REPUBLIKA.CO.ID, LONDON -- Organisasi Kesehatan Dunia (WHO) mengesahkan vaksin malaria pertama di dunia pada Rabu (6/10). Vaksin tersebut harus diberikan kepada anak-anak di seluruh Afrika dengan harapan akan mengekang penyebaran penyakit parasit tersebut.
"Rekomendasi hari ini menawarkan secercah harapan bagi benua yang menanggung beban terberat dari penyakit ini. Dan kami berharap lebih banyak lagi anak-anak Afrika yang terlindung dari malaria dan tumbuh menjadi orang dewasa yang sehat,” kata direktur WHO Afrika, Dr. Matshidiso Moeti.
Direktur Jenderal WHO Tedros Adhanom Ghebreyesus menyebutnya sebagai momen bersejarah. WHO mengatakan keputusannya sebagian besar didasarkan pada hasil dari penelitian yang sedang berlangsung di Ghana, Kenya, dan Malawi yang melacak lebih dari 800 ribu anak yang telah menerima vaksin sejak 2019. WHO mengatakan efek samping jarang terjadi, tetapi terkadang termasuk demam yang dapat menyebabkan kejang sementara.
Vaksin yang dikenal sebagai Mosquirix ini dikembangkan oleh GlaxoSmithKline pada 1987. Meskipun merupakan yang pertama disahkan, vaksin tersebut menghadapi tantangan dengan keefektifan sekitar 30 persen. Vaksin ini pun memerlukan hingga empat dosis dan perlindungannya memudar setelah beberapa bulan.
Namun, para ilmuwan mengatakan vaksin itu bisa berdampak besar terhadap malaria di Afrika. Wilayah itu sudah menjadi rumah bagi sebagian besar dari 200 juta kasus di dunia dan 400 ribu kematian per tahun akibat malaria.

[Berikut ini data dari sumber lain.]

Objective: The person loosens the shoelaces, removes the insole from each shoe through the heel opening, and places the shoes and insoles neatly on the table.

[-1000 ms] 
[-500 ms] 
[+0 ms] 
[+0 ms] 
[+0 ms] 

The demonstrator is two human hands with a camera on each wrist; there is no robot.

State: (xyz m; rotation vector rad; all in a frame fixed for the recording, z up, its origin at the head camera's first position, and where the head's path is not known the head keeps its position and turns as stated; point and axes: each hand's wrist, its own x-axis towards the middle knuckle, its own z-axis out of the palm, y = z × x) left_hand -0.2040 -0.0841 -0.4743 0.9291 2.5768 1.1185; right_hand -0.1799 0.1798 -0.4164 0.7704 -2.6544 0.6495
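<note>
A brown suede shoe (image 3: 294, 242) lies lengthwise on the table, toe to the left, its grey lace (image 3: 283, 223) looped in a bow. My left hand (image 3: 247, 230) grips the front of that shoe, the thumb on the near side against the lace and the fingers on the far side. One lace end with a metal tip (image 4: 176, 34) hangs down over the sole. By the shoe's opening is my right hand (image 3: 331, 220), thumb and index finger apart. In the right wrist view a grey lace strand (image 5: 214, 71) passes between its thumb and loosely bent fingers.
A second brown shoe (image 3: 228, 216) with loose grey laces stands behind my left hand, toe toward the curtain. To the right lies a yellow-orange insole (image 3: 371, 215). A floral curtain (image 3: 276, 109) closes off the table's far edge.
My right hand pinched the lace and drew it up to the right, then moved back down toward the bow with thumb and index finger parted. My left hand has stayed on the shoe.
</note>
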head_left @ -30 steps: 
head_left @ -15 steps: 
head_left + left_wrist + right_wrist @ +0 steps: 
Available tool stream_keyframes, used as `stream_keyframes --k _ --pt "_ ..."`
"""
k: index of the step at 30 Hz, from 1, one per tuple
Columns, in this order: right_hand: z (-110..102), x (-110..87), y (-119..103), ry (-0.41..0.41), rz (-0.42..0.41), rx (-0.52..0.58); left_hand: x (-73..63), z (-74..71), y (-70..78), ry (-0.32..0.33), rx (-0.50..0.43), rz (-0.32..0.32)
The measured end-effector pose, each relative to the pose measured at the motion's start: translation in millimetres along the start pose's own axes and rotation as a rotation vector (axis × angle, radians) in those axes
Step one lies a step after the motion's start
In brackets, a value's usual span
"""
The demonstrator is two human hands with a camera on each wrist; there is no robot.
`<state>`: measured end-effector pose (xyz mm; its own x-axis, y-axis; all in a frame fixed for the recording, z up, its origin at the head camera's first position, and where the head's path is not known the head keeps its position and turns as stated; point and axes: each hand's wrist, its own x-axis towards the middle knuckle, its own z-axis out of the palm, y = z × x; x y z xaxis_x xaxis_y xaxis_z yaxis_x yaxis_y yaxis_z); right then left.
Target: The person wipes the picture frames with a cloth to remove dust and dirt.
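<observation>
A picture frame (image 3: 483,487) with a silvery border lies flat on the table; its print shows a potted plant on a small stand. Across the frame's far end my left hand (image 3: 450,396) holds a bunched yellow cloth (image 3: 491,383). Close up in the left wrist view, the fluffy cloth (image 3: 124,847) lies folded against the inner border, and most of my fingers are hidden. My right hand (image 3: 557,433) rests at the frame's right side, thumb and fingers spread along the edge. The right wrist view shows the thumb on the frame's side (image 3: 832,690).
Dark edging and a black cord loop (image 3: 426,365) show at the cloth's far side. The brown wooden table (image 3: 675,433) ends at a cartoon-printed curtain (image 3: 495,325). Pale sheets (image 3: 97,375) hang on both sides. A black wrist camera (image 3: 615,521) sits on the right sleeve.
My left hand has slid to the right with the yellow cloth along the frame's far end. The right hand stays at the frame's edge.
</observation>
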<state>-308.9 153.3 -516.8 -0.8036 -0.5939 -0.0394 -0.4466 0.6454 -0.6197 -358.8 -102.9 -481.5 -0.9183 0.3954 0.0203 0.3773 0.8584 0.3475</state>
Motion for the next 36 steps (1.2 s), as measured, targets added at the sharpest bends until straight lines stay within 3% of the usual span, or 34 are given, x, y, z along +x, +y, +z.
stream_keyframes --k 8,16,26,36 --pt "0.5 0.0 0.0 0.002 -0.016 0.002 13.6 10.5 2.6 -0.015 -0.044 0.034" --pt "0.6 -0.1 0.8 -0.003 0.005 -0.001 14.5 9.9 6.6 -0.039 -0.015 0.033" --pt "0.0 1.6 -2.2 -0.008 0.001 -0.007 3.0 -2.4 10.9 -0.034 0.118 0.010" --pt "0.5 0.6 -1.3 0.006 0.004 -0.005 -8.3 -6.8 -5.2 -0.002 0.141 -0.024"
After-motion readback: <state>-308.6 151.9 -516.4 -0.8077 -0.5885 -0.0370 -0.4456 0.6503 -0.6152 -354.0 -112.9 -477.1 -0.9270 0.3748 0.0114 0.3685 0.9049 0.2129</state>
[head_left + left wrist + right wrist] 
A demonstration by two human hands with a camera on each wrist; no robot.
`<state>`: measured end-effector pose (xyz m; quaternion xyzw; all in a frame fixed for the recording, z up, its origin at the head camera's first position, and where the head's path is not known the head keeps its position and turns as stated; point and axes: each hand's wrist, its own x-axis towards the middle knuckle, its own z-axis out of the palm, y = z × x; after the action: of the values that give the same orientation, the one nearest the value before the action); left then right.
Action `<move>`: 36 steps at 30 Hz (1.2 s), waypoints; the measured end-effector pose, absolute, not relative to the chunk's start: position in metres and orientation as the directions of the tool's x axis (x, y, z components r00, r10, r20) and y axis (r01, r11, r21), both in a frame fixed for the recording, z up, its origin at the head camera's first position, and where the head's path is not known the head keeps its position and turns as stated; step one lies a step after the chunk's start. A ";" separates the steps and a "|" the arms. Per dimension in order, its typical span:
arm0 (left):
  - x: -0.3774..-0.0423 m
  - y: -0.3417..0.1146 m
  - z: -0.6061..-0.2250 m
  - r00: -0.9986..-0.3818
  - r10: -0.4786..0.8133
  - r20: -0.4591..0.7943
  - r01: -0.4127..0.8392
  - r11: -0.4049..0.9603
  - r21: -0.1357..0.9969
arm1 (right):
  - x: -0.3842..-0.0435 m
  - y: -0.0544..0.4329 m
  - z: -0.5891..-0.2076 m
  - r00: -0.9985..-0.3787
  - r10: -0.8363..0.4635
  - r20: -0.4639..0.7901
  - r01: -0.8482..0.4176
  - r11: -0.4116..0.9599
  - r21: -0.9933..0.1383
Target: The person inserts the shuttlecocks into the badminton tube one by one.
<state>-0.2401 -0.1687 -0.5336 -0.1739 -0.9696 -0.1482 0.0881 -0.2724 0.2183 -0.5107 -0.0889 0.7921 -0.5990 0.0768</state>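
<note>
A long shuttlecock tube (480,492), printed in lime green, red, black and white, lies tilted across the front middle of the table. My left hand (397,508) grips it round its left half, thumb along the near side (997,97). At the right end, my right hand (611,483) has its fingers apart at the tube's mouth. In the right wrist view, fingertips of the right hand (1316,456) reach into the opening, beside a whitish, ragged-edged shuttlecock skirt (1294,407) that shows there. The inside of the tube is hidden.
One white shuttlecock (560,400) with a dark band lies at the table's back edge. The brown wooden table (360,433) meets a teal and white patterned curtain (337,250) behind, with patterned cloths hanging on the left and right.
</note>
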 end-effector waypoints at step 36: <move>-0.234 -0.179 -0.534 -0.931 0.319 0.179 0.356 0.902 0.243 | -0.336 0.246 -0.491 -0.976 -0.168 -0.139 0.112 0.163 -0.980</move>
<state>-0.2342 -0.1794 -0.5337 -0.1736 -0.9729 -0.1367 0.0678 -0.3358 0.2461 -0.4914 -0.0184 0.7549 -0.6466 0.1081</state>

"Ini adalah langkah maju yang besar. Ini adalah vaksin yang tidak sempurna, tetapi masih akan menghentikan ratusan ribu anak dari kematian," kata Direktur Cambridge Institute for Medical Research, Julian Rayner.
Rayner mengatakan dampak vaksin terhadap penyebaran penyakit yang ditularkan nyamuk masih belum jelas. Namun merujuk pada vaksin yang dikembangkan untuk virus corona, upaya saat ini disebut sebagai contoh yang menggembirakan.
"Dua tahun terakhir telah memberi kita pemahaman yang sangat bernuansa tentang betapa pentingnya vaksin dalam menyelamatkan nyawa dan mengurangi rawat inap, bahkan jika itu tidak secara langsung mengurangi penularan," ujar ilmuwan yang tidak terlibat dengan WHO itu.